Meta is doing President Donald Trump yet another solid in the wake of his federal immigration agents shooting dead two American protesters in the street, by censoring a site that identifies them.
The self-styled “accountability initiative,” ICE List, came to widespread public attention earlier this month after the Daily Beast reported that it had been handed details of around 4,500 ICE and Border Patrol employees, including almost 2,000 frontline agents.
The leaked staff roster—which included names, roles, work emails, and phone numbers, and some resumé info—allegedly came from a Department of Homeland Security whistleblower outraged by the killing of unarmed mom, Renee Nicole Good, 37, by ICE agent Jonathan Ross, 43.

Ever since, ICE List—which says it identifies federal immigration officials because the Trump administration refuses to—has faced roadblocks in its attempts to do so, including a massive cyber attack hours after the Beast’s January 13 report.
Now ICE List is being censored by Meta, the owner of Facebook and Threads, just days after a group of as-yet unidentified Border Patrol agents manhandled and repeatedly blasted to death VA nurse Alex Pretti, 37, on Jan. 24.

Since Monday, whenever anyone attempts to post the website’s URLs—wiki.icelist.is and icelist.is—on those two Meta-owned social media platforms, they encounter an error message saying the links cannot be posted. On Facebook, it says any such post “goes against our Community Standards,” without giving any further explanation.
Meta’s censoring of ICE List comes after its owner, Mark Zuckerberg, has repeatedly cosied up to Trump, including contributing to his gaudy $400 million White House ballroom project. The site’s founder, Dominick Skinner, thinks the two are linked.
He told the Beast, “For six or seven months, you could post links to our sites on Meta platforms without any issue. This is an overnight change. It seemed to come directly after we posted a link asking for tips related to the murder of Alex Pretti.
“I believe that Mark Zuckerberg is in bed with the regime.
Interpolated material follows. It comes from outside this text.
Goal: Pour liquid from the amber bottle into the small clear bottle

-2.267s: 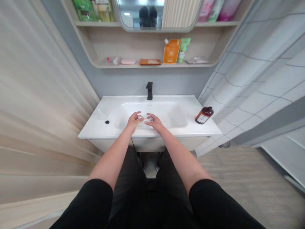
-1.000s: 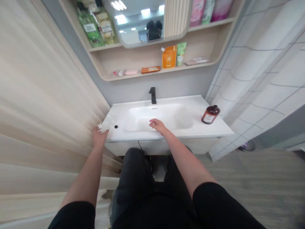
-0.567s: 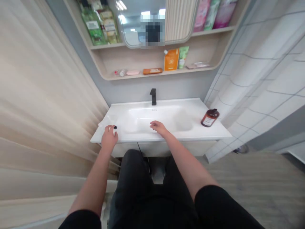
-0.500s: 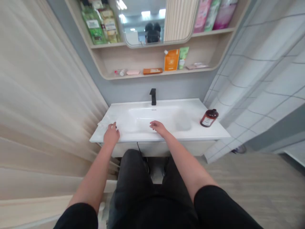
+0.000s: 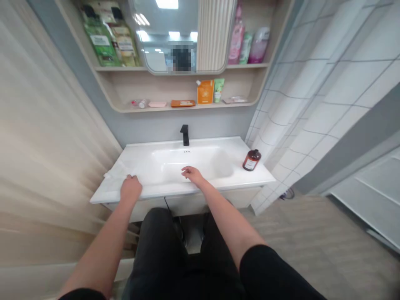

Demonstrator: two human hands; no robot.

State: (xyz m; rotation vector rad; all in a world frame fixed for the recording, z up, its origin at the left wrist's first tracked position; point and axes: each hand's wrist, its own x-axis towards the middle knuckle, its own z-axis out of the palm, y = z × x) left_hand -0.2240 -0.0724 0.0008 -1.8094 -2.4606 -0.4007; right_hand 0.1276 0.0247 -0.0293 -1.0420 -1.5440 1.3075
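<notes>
My left hand (image 5: 131,187) rests at the front left of the white countertop, its fingers curled under. Whatever it may hold is hidden beneath the fingers. Just beyond it lies a crumpled white, see-through wrap or tissue (image 5: 116,171), hard to tell from the white surface. My right hand (image 5: 193,175) hovers over the white sink basin (image 5: 200,156), fingers loosely bent and apart, with nothing seen in them. Behind the basin stands a black faucet (image 5: 185,135). A brown bottle (image 5: 251,160) with a pale label is upright on the counter's right side.
Above the counter a wall cabinet (image 5: 187,109) carries an orange pouch (image 5: 205,92), a green tube (image 5: 218,91), several bottles and a mirror (image 5: 165,37). A pale curtain (image 5: 46,146) hangs at left. White tiled wall (image 5: 296,108) borders the right.
My view has shifted, so the scene sits further left and lower. The left hand's fingers, partly stretched before, are now curled down on the counter. The right hand stays over the basin.
</notes>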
He was sitting behind Trump at the inauguration. His algorithms have worked to shape people into right-wing followers. And Meta donated to the Trump Ballroom.

“I don’t believe that it’s somehow an accident that a company so deeply ingrained in this regime is suddenly blocking a website that actively fights against it.”
Skinner, who lives in the Netherlands, where he bases the site so it cannot be taken down by the U.S. government, added: “This isn’t the first time we have faced any kind of suppression by Meta.
“Quite regularly, our views on a post will only get a couple of hundred views, while we’re closing in on 200,000 followers. We even have numerous followers who tell us that they have to set notifications to see our posts at all.”
A spokesperson for Meta said that, according to its privacy policy, Meta removes content that shares or requests private information, whether on its services or through external links.
That includes personal contact information, personally identifiable information such as government IDs of law enforcement, military, or security personnel, or residential information.
The spokesperson said Meta had taken similar action in the past to restrict content or links that violate its standards on sharing or asking for private information. They added that if it identified any future instances of personally identifiable information (PII) being shared, it would “promptly take appropriate action in accordance with our policies and procedures to protect user privacy and ensure compliance with relevant regulations.”
But Skinner said, “We don’t share private information, and websites that do can still be shared on Meta’s social. I’ve tested sharing links from other people-search websites, and they work fine.
“So if that’s Meta’s policy, it only applies to us. You can even share the individual profiles of agents on Meta, and that’s not an issue, so their explanation doesn’t really hold much weight.”